The bronze plaque commemorating sailors, soldiers and nurses from Nottingham and Nottinghamshire who died during the 1914-1918 Great War is mounted on a wall near the entrance to the city’s Park Estate beneath a former home for nurses now known as Royal Standard House.
Itself part of the Grade 2-listed memorial, the home was constructed after the War, funded by subscriptions from the public, on what was the site of Nottingham General Hospital until it closed in 1992.
The plaque and wall have been refurbished to mark the 100th anniversary of the 1918 Armistice thanks to funding from the War Memorials Trust, the Nottingham Park Conservation Trust, Nottingham Civic Society and residents of Royal Standard House and City Point.
'Special appeal to nurses'
Nurses and representatives of the RCN will be among the guests attending a ceremony at the memorial this Sunday (11 November) to mark the Armistice centenary and completion of restoration work. Dame Elizabeth Fradd, Deputy Lieutenant of Nottinghamshire and a Fellow of the RCN, will be among the congregation.
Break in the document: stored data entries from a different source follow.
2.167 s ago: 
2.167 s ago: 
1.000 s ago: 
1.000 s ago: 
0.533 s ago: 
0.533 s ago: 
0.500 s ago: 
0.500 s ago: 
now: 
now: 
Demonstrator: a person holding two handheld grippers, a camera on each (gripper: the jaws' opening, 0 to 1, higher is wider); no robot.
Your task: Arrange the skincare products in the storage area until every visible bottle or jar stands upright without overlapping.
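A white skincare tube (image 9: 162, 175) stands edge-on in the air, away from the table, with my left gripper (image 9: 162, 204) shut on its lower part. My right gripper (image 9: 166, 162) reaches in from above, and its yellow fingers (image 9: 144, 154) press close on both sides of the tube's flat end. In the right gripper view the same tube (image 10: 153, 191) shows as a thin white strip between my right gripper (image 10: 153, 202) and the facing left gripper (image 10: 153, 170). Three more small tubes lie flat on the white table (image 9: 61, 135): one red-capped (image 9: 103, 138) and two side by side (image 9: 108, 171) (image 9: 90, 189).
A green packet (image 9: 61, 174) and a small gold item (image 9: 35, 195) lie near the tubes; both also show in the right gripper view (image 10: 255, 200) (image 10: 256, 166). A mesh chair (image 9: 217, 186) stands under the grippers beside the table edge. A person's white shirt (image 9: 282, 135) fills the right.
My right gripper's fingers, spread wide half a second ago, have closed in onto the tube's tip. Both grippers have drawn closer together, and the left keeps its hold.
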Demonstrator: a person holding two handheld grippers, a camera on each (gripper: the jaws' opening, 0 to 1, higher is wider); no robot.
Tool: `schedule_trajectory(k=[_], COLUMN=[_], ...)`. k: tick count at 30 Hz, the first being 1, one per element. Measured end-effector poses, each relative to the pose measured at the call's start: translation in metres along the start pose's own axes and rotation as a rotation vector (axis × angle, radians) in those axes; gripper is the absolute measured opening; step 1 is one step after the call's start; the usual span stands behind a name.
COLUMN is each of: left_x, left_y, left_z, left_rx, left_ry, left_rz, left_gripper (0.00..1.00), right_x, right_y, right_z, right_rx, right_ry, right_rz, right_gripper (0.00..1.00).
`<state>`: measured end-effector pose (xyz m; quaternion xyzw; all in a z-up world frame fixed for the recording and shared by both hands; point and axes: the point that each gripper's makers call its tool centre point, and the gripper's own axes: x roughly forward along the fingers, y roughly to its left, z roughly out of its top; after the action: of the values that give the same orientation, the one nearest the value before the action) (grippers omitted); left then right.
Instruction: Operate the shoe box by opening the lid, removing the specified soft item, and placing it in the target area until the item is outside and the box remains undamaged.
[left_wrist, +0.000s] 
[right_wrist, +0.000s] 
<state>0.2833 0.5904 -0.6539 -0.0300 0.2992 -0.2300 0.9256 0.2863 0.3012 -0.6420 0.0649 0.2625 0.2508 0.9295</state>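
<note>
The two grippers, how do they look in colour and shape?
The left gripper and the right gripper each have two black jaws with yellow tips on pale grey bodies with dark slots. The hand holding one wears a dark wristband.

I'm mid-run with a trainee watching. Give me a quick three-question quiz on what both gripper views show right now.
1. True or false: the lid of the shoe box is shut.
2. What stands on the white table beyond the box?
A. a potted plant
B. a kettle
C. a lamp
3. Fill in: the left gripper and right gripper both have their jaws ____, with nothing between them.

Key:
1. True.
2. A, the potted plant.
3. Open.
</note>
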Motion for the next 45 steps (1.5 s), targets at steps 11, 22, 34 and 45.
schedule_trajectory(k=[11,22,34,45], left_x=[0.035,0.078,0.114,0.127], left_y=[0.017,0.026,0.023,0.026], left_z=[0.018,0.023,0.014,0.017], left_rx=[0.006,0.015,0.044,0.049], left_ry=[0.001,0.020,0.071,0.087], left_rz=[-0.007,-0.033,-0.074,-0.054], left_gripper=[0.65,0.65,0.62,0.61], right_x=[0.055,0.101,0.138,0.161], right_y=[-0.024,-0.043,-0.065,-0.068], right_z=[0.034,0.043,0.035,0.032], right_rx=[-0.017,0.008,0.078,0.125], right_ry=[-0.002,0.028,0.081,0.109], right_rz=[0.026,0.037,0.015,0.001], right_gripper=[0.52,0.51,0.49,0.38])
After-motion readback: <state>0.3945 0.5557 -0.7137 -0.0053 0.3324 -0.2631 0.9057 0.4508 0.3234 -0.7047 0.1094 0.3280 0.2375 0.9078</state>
Sheila Marriott, Regional Director of the RCN in the East Midlands, said: “We understand that memorials that accord nurses the same honour as military servicemen for their sacrifice during World War One are few and far between, so this one has a special appeal to nurses.“As a nurse who was born and bred in Nottingham, I feel extremely humbled by the courage and dedication to duty exhibited by nurses from the city and county who lost their lives in the Great War.
“I also feel very proud that their sacrifice touched ordinary people back home so profoundly that they were moved to donate money towards the construction of this lasting memorial.”